- Dinner: A Love Story - http://www.dinneralovestory.com -

The Quinoa Solution

We usually do our food shopping once a week, on Sunday afternoons, bolting to Trader Joe’s [1] as soon as the final whistle on the final soccer event of the weekend finally blows. It’s our secular pilgrimage. We genuflect at the altar of dried fruits and granola bars, we load up the cart, we drive home, the kids go upstairs to animate some plastic stuff, and Jenny and I begin the never-gets-less-brutal process of unpacking the groceries… at which point, we realize, as we put the fresh crop of vegetables into the refrigerator, that we haven’t made use of half of what we bought last week. There’s a sad fennel bulb, once crisp and fresh, now yellowish and funky. (A pity, too: I had big plans for that. Look for a roasted fennel recipe one of these days.) There’s a quart of now-slimy mushrooms, and an exhausted hunk of red cabbage. There’s an ominous cluster of tupperware containers, each holding part of an onion, lemon, or red pepper, all of uncertain vintage, all well past their prime. And way in the back, by the sour cream, there’s always a tub of grape tomatoes, now a week old and only 1/3 eaten, and we really want to make use of them, but they’re just this side of too-far-gone to put on our salad.

We’re not proud to admit this, but we often end up throwing too much of this stuff away. It’s a lot of food, and a lot of money, to go to waste.

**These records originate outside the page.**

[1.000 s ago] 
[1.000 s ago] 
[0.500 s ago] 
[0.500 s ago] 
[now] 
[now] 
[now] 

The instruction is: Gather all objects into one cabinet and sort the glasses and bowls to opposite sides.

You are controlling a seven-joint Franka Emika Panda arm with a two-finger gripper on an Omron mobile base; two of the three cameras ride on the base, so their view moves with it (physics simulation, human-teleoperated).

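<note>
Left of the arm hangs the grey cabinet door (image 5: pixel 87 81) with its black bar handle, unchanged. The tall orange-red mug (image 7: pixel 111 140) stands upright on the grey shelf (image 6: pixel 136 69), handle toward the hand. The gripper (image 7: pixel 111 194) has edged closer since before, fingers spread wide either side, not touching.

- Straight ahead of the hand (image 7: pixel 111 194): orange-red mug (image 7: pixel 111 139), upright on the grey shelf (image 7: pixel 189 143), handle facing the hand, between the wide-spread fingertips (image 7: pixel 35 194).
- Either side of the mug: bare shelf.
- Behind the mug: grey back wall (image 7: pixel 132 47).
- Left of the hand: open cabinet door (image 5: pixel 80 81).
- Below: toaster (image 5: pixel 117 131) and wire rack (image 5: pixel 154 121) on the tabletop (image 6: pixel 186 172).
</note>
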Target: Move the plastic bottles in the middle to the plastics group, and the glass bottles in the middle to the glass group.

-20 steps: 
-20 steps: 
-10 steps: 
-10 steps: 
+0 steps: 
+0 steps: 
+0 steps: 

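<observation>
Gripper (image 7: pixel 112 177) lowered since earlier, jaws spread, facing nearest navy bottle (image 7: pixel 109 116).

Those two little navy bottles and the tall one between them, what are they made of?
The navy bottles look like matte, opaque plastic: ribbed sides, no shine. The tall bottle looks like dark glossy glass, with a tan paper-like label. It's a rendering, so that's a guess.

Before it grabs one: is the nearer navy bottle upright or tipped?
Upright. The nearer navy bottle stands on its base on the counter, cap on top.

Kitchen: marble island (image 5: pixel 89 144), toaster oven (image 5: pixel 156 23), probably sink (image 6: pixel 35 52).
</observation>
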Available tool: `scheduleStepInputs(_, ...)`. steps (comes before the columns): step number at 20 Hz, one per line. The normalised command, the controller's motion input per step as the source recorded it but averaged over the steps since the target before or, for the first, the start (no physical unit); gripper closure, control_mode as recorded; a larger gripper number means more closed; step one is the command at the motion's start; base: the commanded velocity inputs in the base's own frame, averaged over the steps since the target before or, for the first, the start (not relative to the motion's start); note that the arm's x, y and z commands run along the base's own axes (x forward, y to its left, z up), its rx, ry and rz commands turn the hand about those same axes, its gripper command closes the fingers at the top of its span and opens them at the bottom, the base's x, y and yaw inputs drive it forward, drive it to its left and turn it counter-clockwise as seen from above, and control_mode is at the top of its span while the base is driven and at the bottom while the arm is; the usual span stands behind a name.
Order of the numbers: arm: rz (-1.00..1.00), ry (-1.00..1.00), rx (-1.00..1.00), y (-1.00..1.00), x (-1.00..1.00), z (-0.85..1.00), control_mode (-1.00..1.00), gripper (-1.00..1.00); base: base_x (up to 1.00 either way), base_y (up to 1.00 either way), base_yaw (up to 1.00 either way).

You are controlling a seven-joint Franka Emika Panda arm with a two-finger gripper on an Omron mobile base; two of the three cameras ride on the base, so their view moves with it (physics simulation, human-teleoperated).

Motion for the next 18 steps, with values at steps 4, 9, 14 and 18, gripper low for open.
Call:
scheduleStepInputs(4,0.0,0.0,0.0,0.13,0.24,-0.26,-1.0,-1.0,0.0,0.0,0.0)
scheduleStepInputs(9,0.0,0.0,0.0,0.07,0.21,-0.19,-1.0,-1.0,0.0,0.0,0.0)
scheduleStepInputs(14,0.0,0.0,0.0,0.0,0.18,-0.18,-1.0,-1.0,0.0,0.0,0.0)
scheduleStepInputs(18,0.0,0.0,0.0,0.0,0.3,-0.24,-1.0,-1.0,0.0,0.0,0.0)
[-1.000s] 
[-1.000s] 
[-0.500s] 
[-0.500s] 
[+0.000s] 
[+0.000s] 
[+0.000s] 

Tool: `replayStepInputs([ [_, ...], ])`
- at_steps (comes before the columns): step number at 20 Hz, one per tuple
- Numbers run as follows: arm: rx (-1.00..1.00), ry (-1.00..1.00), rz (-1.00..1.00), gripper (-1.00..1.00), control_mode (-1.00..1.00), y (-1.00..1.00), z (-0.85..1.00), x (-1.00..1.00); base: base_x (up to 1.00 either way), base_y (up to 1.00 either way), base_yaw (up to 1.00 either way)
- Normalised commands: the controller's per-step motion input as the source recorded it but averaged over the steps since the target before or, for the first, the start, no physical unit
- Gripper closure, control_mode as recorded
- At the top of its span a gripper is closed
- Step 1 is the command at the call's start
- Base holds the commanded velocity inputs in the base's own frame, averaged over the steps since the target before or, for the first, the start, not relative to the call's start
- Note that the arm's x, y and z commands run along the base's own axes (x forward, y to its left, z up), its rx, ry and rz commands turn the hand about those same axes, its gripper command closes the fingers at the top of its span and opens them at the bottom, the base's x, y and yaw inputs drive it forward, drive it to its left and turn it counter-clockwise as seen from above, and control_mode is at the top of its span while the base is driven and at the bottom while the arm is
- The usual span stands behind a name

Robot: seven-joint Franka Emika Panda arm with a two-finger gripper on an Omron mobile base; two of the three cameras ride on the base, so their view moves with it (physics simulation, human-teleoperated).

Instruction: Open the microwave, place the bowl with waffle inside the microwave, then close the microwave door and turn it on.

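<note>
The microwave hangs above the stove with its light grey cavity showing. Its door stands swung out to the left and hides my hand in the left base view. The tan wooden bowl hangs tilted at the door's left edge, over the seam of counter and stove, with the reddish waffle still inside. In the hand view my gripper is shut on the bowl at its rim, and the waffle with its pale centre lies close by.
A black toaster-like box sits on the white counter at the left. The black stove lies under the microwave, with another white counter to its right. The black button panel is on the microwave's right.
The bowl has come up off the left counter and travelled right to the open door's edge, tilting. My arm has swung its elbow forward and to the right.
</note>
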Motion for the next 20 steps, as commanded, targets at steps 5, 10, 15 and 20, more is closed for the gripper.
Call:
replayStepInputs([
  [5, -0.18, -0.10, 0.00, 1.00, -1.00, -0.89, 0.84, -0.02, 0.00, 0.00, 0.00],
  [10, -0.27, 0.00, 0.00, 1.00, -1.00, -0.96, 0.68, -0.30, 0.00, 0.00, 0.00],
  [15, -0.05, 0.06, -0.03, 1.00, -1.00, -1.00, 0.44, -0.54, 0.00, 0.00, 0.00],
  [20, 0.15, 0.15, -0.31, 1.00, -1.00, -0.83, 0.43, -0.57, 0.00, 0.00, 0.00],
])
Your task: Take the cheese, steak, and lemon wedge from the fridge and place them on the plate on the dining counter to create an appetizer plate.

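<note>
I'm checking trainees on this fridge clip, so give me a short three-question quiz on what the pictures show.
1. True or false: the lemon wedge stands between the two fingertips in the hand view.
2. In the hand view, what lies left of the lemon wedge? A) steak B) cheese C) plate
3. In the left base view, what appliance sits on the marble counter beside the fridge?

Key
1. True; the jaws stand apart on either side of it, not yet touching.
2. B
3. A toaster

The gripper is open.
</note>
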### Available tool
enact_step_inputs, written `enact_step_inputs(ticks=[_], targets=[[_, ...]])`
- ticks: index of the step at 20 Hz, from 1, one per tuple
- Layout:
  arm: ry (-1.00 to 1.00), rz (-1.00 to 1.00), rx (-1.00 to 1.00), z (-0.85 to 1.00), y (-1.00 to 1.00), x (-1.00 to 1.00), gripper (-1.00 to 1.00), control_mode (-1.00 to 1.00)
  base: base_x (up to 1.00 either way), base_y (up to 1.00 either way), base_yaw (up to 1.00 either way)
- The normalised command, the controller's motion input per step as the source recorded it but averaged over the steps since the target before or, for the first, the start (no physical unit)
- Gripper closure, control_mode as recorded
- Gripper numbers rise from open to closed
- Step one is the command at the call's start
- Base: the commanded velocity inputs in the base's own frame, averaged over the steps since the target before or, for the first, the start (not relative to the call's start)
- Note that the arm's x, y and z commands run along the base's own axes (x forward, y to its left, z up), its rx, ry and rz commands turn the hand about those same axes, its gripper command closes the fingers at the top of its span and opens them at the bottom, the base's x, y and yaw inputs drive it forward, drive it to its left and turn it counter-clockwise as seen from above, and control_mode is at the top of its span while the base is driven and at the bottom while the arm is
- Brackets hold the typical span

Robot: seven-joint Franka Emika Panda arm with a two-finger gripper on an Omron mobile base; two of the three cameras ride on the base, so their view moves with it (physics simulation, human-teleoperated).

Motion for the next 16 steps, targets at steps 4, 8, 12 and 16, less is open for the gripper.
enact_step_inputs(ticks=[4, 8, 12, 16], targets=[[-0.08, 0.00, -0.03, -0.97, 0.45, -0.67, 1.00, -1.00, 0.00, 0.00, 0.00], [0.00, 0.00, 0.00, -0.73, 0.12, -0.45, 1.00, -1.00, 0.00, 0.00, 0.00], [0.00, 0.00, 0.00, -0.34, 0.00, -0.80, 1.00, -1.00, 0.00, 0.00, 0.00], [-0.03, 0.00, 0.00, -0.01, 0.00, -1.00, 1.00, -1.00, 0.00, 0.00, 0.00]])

Last weekend, though, we may have solved the grape tomato problem. Since they were already starting to turn, we embraced the shrivel. We doubled down on the decay. We slow-roasted them, until they were all wrinkly and intense and sweet, and then we tossed them into a quinoa [2] salad. Roasted tomatoes are so easy, very hard to mess up, and versatile as they wanna be: you can put these over pasta with olive oil and cheese, on bruschetta [3] with garlic and basil, on top of fish or chicken. Or, as we ended up doing, you can use them to add a whole new hearty dimension to a salad. Tomato problem: solved. I don’t know why it took us so long.* — Andy

* Very important note: I highly recommend listening to this [4] while you cook. And maybe follow it up with this [5]. Or this [6]. Or just buy the whole album [7]. It’s in heavy DALS rotation.


Quinoa Salad with Roasted Tomatoes and Feta

Preheat oven to 300°F. Place however many grape or cherry tomatoes you have (hopefully at least a good handful) on a foil- or parchment-lined baking sheet, and drizzle with olive oil and a little honey. Sprinkle with salt and pepper. (I added several sprigs of thyme at this point as well, breaking them up and tossing with the tomatoes, but that’s up to you.) Roast for about 1 to 1 1/2 hours. While tomatoes roast, cook 1 cup of quinoa according to package instructions and let cool in a bowl. When tomatoes are done, stir into quinoa, add crumbled feta cheese, some olive oil, salt, pepper, and a healthy squeeze of fresh lemon juice. Top with fresh, chopped parsley.

Serve with lamb chops [8], roast chicken [9], or homemade chicken fingers [10].

PS: This is now Jenny writing. We frequenly use quinoa to stretch leftover vegetables which makes it seem like we never have the same quinoa salad twice. But THIS one was something else. It was so good we’ve been making a point to recreate it over and over. I eat it for lunch the next day, too.